Methods: Sleep study was performed in 12 consecutive patients with CHF associated with CSA (male/female, 11/1; mean±SD, age, 68±12; body-mass index, 23±3 kg/mm2; LV ejection fraction, 34±12 %; brain-natriuretic peptide, 409±421 pg/ml; apnea-hypopnea index, 31±1 n/h) at 2 consecutive nights. Patients nasally inhaled oxygen at either the first or second night in a randomized order. To predict the percentage reduction in apnea-hypopnea index (%ΔAHI) after the oxygen therapy, multiple regression analysis with a stepwise method was performed with variables of age, brain-natriuretic peptide, circulation time, baseline apnea-hypopnea index, central chemosensitivity and diurnal steady-state end-tidal CO2.

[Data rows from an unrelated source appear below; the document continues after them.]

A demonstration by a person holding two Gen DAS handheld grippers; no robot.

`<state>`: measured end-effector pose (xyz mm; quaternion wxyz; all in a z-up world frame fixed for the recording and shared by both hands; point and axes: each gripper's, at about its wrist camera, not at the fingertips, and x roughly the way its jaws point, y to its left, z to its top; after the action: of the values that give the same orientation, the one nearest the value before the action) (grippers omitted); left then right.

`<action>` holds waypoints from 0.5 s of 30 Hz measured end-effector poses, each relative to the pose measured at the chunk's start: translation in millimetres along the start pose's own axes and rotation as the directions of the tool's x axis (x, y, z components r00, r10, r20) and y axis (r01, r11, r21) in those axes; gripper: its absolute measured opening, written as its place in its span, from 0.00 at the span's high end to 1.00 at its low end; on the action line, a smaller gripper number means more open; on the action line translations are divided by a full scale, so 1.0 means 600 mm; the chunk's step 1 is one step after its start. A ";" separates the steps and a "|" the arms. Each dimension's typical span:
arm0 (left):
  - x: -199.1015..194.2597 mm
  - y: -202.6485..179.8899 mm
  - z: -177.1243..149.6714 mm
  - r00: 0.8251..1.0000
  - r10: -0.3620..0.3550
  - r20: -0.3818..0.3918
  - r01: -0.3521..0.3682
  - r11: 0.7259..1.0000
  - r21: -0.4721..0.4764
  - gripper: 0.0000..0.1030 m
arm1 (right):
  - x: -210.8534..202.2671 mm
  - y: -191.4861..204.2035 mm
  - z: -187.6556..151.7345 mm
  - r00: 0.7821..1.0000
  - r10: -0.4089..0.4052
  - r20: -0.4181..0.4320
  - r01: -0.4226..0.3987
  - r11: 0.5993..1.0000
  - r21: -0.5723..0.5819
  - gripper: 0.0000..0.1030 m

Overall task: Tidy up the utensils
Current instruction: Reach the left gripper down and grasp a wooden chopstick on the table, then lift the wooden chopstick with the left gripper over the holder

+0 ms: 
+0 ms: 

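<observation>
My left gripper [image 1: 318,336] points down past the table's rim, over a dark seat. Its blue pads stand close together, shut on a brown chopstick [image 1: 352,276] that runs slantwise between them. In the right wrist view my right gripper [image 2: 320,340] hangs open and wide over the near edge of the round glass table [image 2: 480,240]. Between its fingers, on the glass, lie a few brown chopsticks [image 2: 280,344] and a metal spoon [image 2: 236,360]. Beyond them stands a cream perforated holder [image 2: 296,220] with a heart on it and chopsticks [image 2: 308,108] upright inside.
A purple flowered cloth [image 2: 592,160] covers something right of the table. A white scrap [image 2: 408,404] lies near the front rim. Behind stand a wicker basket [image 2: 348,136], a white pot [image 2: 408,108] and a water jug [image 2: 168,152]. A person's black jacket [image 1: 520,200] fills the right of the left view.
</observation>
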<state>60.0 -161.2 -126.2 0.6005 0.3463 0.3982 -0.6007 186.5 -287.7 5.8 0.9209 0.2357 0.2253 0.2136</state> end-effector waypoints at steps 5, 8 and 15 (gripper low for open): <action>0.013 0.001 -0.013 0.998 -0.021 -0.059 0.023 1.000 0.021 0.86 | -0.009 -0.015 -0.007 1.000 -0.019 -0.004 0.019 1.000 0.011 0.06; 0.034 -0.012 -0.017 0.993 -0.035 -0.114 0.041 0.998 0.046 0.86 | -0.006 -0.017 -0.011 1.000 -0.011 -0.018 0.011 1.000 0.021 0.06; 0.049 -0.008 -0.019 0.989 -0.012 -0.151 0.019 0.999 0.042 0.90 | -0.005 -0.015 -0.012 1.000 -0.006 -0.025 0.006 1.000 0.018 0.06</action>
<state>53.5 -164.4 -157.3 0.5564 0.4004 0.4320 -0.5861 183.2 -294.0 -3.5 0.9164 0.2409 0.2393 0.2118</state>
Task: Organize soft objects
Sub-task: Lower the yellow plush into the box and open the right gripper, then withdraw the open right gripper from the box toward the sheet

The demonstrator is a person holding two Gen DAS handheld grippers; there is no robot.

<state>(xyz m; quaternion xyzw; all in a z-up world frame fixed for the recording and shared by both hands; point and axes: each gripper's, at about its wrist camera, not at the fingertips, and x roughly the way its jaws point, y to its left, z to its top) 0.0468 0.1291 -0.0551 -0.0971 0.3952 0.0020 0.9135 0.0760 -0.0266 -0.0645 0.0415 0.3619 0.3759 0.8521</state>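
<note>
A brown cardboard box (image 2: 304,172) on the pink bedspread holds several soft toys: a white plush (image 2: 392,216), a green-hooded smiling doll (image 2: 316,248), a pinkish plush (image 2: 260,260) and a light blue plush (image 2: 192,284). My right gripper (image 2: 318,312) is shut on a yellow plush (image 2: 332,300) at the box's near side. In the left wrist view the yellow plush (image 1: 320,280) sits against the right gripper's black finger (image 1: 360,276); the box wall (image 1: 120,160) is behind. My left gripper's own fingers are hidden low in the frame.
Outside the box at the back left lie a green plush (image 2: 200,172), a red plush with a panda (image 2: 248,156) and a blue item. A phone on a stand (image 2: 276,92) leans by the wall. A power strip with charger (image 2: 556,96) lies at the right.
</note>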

Results: Nocturnal oxygen therapy significantly decreased apnea-hypopnea index (from 32±13 to 12±10 n/h, P<0.0001). Among the 6 variables studied, only end-tidal CO2 significantly predicted %ΔAHI (%ΔAHI = −26.3 × end-tidal CO2 + 53.1, r = 0.76, P<0.005). The cut-off value of end-tidal CO2 for predicting the responders (more than 50% reduction of AHI) was 4 %.
Conclusions: These results indicate that low set points of PaCO2 may determine the individual responsiveness to the oxygen therapy in patients with CHF associated with CSA, suggesting that end-tidal CO2 (more than 4 %) is a useful guide to select the responders to the oxygen therapy.